▶ Task prompt
From the line with "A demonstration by" through the line with "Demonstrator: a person", inclusive, return each line of the data below exactly and leave the rest out.

■ ■ ■ ■ ■ ■ ■

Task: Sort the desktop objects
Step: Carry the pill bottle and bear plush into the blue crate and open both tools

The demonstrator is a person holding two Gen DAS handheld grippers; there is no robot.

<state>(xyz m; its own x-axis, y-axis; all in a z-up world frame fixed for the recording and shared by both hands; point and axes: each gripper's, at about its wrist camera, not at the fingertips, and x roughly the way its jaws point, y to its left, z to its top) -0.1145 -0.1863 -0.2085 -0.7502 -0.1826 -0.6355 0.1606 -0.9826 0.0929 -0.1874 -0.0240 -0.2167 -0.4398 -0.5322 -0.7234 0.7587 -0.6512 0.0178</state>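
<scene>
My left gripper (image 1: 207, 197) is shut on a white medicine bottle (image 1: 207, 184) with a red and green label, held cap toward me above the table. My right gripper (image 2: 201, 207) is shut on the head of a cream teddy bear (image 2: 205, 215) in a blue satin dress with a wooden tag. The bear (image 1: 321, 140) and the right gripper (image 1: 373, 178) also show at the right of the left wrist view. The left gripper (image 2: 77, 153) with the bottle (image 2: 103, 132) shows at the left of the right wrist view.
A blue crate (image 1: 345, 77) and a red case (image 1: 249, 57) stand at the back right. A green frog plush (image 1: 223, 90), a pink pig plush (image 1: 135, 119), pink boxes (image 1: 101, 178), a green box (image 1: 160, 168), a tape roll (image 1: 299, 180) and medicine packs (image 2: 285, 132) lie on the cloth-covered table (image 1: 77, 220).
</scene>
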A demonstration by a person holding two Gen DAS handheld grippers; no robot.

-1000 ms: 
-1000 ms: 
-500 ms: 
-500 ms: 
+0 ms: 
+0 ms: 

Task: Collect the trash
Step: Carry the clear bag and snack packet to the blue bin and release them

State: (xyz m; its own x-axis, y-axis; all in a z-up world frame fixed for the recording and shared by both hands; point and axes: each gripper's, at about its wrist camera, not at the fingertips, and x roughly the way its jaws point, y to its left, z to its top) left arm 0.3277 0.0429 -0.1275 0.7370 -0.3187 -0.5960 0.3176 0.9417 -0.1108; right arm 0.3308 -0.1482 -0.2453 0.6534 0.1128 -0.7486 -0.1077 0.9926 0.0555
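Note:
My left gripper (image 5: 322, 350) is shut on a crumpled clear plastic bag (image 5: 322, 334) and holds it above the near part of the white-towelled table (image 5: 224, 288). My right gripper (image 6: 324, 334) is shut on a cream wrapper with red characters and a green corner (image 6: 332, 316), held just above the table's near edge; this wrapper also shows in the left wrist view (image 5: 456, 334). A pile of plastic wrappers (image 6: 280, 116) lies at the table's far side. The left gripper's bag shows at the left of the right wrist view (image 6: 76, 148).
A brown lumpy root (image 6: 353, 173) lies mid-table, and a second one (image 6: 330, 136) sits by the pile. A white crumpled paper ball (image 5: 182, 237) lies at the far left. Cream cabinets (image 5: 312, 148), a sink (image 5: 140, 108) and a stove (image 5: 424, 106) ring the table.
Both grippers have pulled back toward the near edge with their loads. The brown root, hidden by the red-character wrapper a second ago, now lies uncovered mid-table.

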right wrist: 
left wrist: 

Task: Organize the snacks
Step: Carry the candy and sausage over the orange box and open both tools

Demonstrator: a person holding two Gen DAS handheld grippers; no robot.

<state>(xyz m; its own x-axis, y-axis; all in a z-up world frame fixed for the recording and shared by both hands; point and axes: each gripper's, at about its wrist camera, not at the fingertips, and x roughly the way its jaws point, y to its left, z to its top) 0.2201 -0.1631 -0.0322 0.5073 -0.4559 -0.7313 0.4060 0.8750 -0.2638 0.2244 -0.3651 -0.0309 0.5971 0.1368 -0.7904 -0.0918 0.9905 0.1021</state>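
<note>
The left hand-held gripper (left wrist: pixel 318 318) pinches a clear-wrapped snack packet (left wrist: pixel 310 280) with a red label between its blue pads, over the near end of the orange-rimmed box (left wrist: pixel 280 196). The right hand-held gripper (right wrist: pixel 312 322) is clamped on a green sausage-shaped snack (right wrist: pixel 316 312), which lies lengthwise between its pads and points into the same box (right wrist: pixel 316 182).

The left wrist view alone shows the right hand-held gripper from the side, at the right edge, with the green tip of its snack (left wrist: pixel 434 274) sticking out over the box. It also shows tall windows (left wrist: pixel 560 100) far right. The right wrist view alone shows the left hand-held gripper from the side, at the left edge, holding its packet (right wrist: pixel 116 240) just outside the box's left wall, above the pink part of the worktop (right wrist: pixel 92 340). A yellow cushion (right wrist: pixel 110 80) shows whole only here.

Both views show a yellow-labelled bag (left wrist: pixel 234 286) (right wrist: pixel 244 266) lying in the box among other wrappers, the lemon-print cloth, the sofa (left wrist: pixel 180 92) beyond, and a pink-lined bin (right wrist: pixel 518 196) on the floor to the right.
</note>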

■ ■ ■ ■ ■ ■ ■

▶ Response to the task
A demonstration by a person holding two Gen DAS handheld grippers; no robot.

-1000 ms: 
-1000 ms: 
-500 ms: 
-500 ms: 
+0 ms: 
+0 ms: 

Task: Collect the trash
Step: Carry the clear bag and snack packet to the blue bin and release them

State: (xyz m; its own x-axis, y-axis; all in a z-up world frame fixed for the recording and shared by both hands; point and axes: each gripper's, at about its wrist camera, not at the fingertips, and x roughly the way its jaws point, y to its left, z to its top) left arm 0.3277 0.0429 -0.1275 0.7370 -0.3187 -0.5960 0.3176 0.9417 -0.1108; right arm 0.3308 -0.1482 -0.2453 0.6534 0.1128 -0.7486 -0.1077 0.9926 0.0555
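Note:
My left gripper (image 5: 322, 350) is shut on a crumpled clear plastic bag (image 5: 322, 334) and holds it above the near part of the white-towelled table (image 5: 224, 288). My right gripper (image 6: 324, 334) is shut on a cream wrapper with red characters and a green corner (image 6: 332, 316), held just above the table's near edge; this wrapper also shows in the left wrist view (image 5: 456, 334). A pile of plastic wrappers (image 6: 280, 116) lies at the table's far side. The left gripper's bag shows at the left of the right wrist view (image 6: 76, 148).
A brown lumpy root (image 6: 353, 173) lies mid-table, and a second one (image 6: 330, 136) sits by the pile. A white crumpled paper ball (image 5: 182, 237) lies at the far left. Cream cabinets (image 5: 312, 148), a sink (image 5: 140, 108) and a stove (image 5: 424, 106) ring the table.
Both grippers have pulled back toward the near edge with their loads. The brown root, hidden by the red-character wrapper a second ago, now lies uncovered mid-table.
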
right wrist: 
left wrist: 

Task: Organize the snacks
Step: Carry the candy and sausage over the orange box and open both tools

Demonstrator: a person holding two Gen DAS handheld grippers; no robot.

This is the complete output for the exercise.